▶ [PROBLEM DESCRIPTION]
The records are to be copied in their entirety, exactly as given.

Data records:

····················

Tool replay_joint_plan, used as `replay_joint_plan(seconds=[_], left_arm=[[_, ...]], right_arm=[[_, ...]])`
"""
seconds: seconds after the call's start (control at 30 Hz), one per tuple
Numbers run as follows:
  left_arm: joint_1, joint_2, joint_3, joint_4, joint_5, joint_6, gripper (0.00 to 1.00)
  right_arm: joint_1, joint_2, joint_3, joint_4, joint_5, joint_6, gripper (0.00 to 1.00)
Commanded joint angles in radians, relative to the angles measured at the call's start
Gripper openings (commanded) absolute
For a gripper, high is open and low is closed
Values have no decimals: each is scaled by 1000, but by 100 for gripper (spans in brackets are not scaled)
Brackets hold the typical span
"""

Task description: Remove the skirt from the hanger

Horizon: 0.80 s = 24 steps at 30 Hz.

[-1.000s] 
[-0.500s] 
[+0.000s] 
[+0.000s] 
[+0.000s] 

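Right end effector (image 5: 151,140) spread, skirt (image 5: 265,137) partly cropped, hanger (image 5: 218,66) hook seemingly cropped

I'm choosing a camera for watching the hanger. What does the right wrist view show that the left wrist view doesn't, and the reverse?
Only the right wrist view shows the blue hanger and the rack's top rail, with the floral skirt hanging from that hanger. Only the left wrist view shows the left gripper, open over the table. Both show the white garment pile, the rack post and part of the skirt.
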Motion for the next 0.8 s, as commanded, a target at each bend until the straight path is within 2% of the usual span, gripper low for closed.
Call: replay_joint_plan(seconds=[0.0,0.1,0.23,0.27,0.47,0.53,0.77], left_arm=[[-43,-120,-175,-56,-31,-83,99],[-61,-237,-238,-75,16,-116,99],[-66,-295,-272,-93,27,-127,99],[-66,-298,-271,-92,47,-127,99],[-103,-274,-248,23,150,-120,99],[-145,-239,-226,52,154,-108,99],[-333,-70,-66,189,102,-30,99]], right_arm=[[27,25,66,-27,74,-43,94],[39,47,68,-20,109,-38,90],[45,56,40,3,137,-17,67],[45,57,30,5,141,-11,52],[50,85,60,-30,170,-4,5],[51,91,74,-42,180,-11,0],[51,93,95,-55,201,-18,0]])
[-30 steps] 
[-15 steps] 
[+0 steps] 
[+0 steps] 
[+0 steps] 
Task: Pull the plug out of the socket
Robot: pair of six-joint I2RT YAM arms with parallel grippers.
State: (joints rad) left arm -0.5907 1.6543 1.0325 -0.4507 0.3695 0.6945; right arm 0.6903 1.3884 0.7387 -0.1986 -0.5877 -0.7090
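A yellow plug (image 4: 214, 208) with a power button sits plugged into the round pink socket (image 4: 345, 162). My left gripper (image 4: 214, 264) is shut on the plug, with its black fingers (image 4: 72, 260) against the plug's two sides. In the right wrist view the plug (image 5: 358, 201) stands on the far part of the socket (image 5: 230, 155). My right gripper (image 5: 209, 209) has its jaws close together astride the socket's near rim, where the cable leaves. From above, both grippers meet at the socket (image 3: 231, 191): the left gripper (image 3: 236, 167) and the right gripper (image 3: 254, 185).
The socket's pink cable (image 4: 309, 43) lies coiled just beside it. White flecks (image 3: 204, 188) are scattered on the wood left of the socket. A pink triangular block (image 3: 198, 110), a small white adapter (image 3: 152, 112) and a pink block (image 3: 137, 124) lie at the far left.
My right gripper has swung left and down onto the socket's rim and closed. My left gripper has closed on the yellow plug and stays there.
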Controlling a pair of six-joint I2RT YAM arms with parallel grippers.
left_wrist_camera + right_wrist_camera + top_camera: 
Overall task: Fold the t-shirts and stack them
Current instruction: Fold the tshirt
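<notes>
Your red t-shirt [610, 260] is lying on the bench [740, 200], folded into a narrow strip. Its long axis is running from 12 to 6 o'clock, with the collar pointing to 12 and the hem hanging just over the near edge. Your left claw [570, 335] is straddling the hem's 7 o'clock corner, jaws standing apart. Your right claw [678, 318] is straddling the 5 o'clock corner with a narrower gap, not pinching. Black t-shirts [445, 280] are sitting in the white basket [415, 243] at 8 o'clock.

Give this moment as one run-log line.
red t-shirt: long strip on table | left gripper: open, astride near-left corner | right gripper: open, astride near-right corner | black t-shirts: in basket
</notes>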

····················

▶ [SOLUTION TO THE EXERCISE]
Tool replay_joint_plan, used as `replay_joint_plan(seconds=[_], left_arm=[[_, ...]], right_arm=[[_, ...]])`
"""
seconds: seconds after the call's start (control at 30 Hz), one per tuple
Numbers run as follows:
  left_arm: joint_1, joint_2, joint_3, joint_4, joint_5, joint_6, gripper (0.00 to 1.00)
  right_arm: joint_1, joint_2, joint_3, joint_4, joint_5, joint_6, gripper (0.00 to 1.00)
Commanded joint angles in radians, relative to the angles measured at the call's start
Gripper openings (commanded) absolute
For a gripper, high is open and low is closed
Values have no decimals: each is scaled by 1000, but by 100 for gripper (spans in brackets are not scaled)
Brackets hold the typical span
"""

Task description: Remove the skirt from the hanger

Horizon: 0.80 s = 24 steps at 30 Hz.

[-1.000s] 
[-0.500s] 
[+0.000s] 
[+0.000s] 
[+0.000s] 

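Right end effector (image 5: 151,140) spread, skirt (image 5: 265,137) partly cropped, hanger (image 5: 218,66) hook seemingly cropped

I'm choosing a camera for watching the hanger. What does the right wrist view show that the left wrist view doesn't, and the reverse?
Only the right wrist view shows the blue hanger and the rack's top rail, with the floral skirt hanging from that hanger. Only the left wrist view shows the left gripper, open over the table. Both show the white garment pile, the rack post and part of the skirt.
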Motion for the next 0.8 s, as commanded, a target at each bend until the straight path is within 2% of the usual span, gripper low for closed.
Call: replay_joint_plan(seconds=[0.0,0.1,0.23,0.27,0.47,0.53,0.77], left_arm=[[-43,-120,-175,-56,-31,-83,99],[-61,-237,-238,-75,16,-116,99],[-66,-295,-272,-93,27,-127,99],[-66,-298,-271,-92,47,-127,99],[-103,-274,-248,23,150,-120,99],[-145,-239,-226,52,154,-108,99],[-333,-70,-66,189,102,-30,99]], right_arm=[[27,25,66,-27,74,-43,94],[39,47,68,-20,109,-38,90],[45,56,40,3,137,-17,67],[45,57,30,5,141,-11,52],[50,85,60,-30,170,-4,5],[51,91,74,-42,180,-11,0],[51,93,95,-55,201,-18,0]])
[-30 steps] 
[-15 steps] 
[+0 steps] 
[+0 steps] 
[+0 steps] 
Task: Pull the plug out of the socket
Robot: pair of six-joint I2RT YAM arms with parallel grippers.
State: (joints rad) left arm -0.5907 1.6543 1.0325 -0.4507 0.3695 0.6945; right arm 0.6903 1.3884 0.7387 -0.1986 -0.5877 -0.7090
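A yellow plug (image 4: 214, 208) with a power button sits plugged into the round pink socket (image 4: 345, 162). My left gripper (image 4: 214, 264) is shut on the plug, with its black fingers (image 4: 72, 260) against the plug's two sides. In the right wrist view the plug (image 5: 358, 201) stands on the far part of the socket (image 5: 230, 155). My right gripper (image 5: 209, 209) has its jaws close together astride the socket's near rim, where the cable leaves. From above, both grippers meet at the socket (image 3: 231, 191): the left gripper (image 3: 236, 167) and the right gripper (image 3: 254, 185).
The socket's pink cable (image 4: 309, 43) lies coiled just beside it. White flecks (image 3: 204, 188) are scattered on the wood left of the socket. A pink triangular block (image 3: 198, 110), a small white adapter (image 3: 152, 112) and a pink block (image 3: 137, 124) lie at the far left.
My right gripper has swung left and down onto the socket's rim and closed. My left gripper has closed on the yellow plug and stays there.
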Controlling a pair of six-joint I2RT YAM arms with parallel grippers.
left_wrist_camera + right_wrist_camera + top_camera: 
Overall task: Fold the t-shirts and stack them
Current instruction: Fold the tshirt
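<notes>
Your red t-shirt [610, 260] is lying on the bench [740, 200], folded into a narrow strip. Its long axis is running from 12 to 6 o'clock, with the collar pointing to 12 and the hem hanging just over the near edge. Your left claw [570, 335] is straddling the hem's 7 o'clock corner, jaws standing apart. Your right claw [678, 318] is straddling the 5 o'clock corner with a narrower gap, not pinching. Black t-shirts [445, 280] are sitting in the white basket [415, 243] at 8 o'clock.

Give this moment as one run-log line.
red t-shirt: long strip on table | left gripper: open, astride near-left corner | right gripper: open, astride near-right corner | black t-shirts: in basket
</notes>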

What this exercise required has been given in full.